» **Try it**: Find and return every line of the data that contains the word "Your".

---------- Material for the task

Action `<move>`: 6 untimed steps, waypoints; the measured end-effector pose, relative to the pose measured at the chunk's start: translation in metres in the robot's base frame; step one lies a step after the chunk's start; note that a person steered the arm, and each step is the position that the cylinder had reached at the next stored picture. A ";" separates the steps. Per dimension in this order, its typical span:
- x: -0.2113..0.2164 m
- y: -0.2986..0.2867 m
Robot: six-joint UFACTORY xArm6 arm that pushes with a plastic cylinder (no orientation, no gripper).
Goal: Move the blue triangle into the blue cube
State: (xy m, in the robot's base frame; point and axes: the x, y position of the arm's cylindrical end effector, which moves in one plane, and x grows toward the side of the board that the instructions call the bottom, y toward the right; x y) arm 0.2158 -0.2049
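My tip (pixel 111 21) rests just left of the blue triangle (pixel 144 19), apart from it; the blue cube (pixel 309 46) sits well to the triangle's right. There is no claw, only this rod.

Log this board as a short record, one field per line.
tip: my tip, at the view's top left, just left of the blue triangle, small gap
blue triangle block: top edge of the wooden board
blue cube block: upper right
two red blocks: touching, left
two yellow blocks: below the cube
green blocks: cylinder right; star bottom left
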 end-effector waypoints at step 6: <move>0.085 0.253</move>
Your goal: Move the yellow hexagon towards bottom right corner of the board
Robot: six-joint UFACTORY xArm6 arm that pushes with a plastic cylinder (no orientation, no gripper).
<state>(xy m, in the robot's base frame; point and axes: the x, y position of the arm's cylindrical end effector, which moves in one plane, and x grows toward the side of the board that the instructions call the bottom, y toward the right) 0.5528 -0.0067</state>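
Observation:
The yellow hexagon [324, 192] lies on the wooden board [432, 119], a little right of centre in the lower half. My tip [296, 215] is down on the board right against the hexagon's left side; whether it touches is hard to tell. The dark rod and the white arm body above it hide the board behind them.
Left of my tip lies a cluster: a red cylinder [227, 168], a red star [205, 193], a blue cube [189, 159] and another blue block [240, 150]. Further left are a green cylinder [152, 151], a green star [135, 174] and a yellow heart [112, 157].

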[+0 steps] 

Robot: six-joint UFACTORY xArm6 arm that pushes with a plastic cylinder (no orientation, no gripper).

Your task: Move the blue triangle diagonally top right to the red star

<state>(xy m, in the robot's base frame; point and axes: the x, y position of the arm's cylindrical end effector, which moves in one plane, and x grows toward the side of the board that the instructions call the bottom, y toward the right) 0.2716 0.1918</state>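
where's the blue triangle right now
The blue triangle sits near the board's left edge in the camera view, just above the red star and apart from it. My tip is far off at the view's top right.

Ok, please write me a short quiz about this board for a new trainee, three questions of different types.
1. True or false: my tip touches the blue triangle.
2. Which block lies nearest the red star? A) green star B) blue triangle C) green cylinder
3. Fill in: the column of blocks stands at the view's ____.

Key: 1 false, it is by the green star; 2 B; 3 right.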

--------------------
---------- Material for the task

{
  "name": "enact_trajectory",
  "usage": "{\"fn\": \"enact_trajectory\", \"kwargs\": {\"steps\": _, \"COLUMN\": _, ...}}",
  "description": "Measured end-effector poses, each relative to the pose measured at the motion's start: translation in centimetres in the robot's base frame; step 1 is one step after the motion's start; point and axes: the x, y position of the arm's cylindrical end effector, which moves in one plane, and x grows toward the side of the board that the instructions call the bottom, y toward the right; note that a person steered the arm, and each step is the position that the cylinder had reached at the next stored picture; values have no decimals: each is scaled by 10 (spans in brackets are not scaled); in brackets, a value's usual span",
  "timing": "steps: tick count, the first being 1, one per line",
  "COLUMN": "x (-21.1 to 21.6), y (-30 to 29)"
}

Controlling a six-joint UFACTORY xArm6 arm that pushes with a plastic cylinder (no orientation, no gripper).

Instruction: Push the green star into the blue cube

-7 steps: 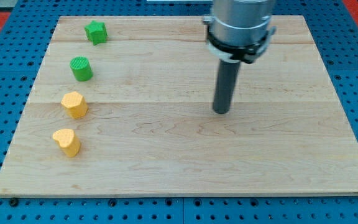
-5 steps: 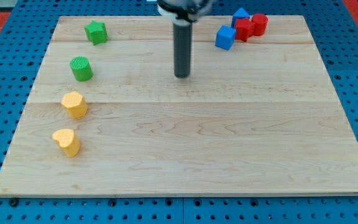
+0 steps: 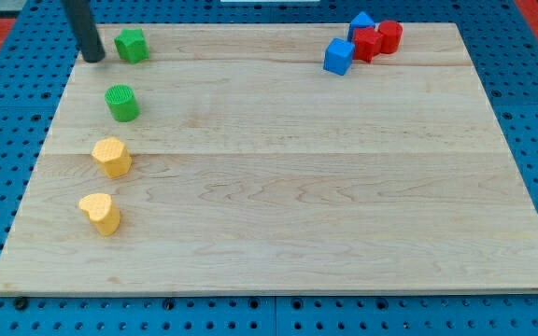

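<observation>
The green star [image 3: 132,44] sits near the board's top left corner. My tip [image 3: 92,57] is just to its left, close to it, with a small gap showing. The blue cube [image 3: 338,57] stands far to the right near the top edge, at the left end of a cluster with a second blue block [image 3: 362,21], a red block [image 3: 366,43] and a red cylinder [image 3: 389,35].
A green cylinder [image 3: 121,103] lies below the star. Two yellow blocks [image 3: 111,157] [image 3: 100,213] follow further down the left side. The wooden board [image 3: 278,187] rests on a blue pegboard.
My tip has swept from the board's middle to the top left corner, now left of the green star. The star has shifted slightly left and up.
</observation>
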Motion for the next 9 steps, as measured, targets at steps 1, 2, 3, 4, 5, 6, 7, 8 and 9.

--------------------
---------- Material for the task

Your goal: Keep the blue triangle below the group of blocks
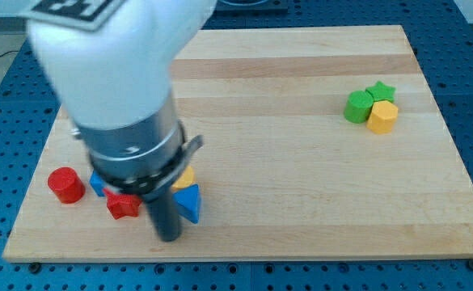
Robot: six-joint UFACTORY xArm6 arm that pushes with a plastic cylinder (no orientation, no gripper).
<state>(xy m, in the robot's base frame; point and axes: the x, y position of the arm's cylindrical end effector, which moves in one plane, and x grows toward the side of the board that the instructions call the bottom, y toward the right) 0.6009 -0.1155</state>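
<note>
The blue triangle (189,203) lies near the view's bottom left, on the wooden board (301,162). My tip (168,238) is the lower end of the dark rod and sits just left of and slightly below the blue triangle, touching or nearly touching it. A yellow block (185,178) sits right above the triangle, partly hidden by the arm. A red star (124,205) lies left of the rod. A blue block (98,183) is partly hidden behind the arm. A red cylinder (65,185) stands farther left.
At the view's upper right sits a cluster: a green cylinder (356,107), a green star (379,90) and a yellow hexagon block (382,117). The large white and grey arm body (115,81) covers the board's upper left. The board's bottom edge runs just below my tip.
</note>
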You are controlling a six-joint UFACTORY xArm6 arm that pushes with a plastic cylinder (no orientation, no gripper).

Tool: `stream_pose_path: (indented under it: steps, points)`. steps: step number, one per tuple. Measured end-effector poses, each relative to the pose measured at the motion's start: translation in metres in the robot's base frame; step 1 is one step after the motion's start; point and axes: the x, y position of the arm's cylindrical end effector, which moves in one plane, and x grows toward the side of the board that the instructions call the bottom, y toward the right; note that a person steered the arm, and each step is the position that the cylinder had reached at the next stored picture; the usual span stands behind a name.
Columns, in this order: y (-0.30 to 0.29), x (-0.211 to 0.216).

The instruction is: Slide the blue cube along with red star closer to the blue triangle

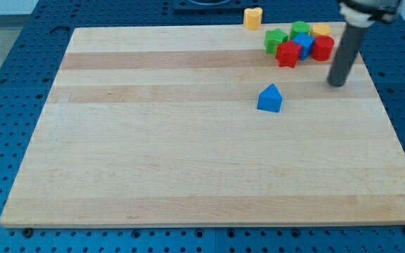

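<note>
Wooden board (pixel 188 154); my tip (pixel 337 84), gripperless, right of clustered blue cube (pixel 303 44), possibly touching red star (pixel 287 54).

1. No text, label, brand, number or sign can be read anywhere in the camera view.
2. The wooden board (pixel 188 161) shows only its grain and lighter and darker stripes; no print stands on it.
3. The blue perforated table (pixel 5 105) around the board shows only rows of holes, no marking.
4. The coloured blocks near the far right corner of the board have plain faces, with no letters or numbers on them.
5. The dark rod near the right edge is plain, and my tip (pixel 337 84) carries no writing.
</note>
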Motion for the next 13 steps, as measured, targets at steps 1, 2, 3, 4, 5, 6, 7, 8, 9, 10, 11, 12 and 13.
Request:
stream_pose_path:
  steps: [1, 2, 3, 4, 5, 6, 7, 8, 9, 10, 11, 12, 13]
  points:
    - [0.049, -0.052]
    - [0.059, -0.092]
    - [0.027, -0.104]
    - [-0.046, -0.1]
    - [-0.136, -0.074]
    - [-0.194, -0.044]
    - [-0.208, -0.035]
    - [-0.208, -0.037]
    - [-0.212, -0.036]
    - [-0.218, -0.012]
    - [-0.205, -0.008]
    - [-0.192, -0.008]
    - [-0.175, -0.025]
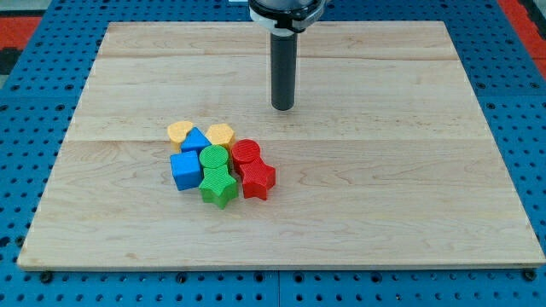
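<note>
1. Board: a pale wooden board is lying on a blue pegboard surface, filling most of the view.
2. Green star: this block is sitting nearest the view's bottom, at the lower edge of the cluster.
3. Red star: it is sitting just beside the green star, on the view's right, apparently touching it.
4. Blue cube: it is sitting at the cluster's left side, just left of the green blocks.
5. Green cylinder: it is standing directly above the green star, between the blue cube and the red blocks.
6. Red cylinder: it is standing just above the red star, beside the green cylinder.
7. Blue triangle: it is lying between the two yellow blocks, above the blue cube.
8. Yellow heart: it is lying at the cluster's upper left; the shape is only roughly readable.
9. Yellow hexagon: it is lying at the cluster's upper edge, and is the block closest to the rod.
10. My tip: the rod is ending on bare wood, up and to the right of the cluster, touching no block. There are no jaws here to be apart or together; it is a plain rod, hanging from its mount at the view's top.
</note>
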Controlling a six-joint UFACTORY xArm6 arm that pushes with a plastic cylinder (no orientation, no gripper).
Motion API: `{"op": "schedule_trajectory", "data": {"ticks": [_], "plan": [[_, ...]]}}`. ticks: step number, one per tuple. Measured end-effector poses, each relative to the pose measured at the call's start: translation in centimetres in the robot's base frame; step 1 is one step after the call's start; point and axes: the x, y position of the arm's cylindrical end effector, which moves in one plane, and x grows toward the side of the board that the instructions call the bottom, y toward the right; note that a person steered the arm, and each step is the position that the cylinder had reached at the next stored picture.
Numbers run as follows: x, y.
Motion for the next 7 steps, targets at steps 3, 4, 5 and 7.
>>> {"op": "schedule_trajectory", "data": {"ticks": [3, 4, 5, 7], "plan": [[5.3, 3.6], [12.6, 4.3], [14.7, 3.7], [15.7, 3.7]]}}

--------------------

» **Result of the task**:
Your goal: Move the yellow hexagon towards bottom right corner of the board
Your task: Move the blue triangle diagonally top right to the red star
Your goal: Keep the blue triangle below the group of blocks

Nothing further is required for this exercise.